**What you should do:** The listing is to be returned word for word, without its images.

**Provided data:**
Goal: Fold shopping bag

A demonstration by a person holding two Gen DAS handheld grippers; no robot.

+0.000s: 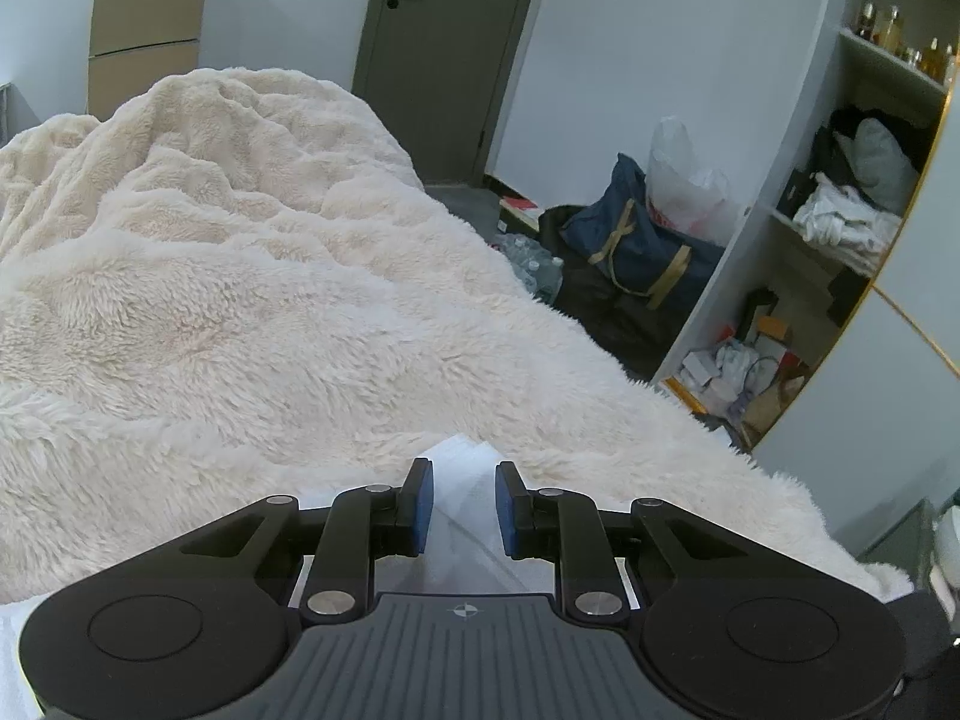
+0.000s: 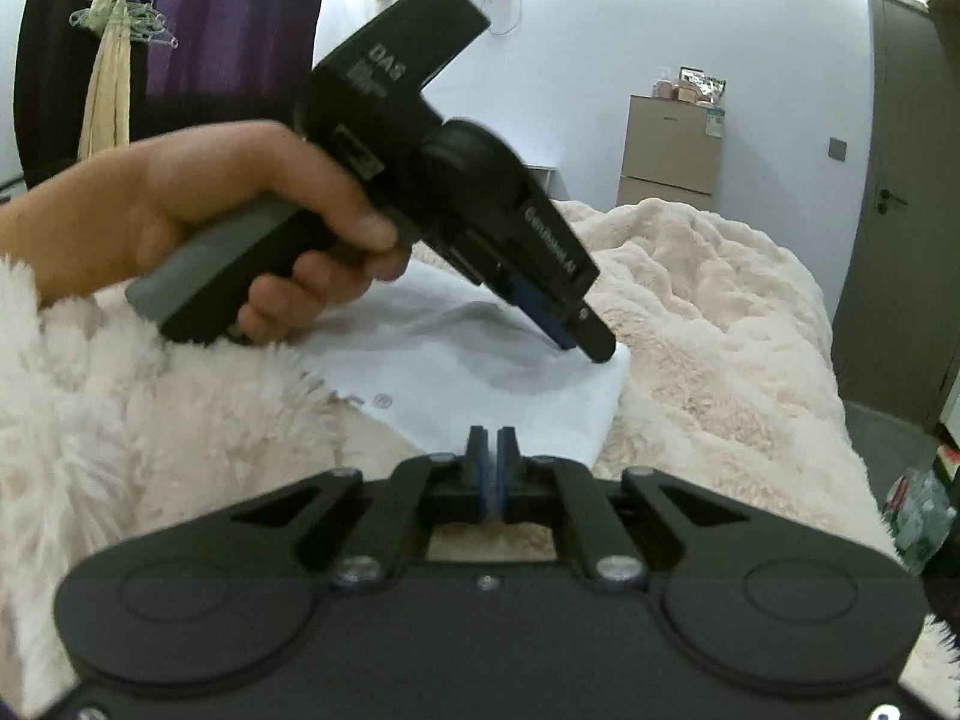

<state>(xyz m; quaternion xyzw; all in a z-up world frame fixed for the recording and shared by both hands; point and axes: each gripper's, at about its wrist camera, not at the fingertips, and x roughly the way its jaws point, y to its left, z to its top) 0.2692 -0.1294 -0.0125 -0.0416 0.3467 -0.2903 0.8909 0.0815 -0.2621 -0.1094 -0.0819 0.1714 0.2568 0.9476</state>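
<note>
Here, the left gripper (image 2: 591, 342), jaws slightly parted, pins the white shopping bag (image 2: 492, 384) on a fluffy blanket (image 2: 720, 324); the right gripper (image 2: 493, 450) pinches its near edge, best drawn across evenly.

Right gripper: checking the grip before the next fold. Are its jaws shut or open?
Shut: right gripper has its blue pads together, with white bag edge pinched between.
</note>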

**Task result:**
Goal: Fold shopping bag

A demonstration by a person holding two Gen DAS handheld grippers; no robot.

+0.000s: 
+0.000s: 

<state>(xyz m; quaternion xyzw; all in a z-up world frame fixed for the recording and shared by both hands; point and axes: each gripper's, at about its wrist camera, not at the fingertips, and x roughly the way its jaws point, y to its left, z to its top) 0.2692 -0.1294 -0.0125 -0.0416 0.3467 -0.2903 0.8909 0.0815 -0.2621 -0.1094 -0.0819 0.1714 0.2568 0.9476</state>
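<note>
Here, the left gripper (image 2: 591, 342), jaws slightly parted, pins the white shopping bag (image 2: 492, 384) on a fluffy blanket (image 2: 720, 324); the right gripper (image 2: 493, 450) pinches its near edge, best drawn across evenly.

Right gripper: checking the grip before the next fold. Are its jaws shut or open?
Shut: right gripper has its blue pads together, with white bag edge pinched between.
</note>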

This completes the answer to the exercise.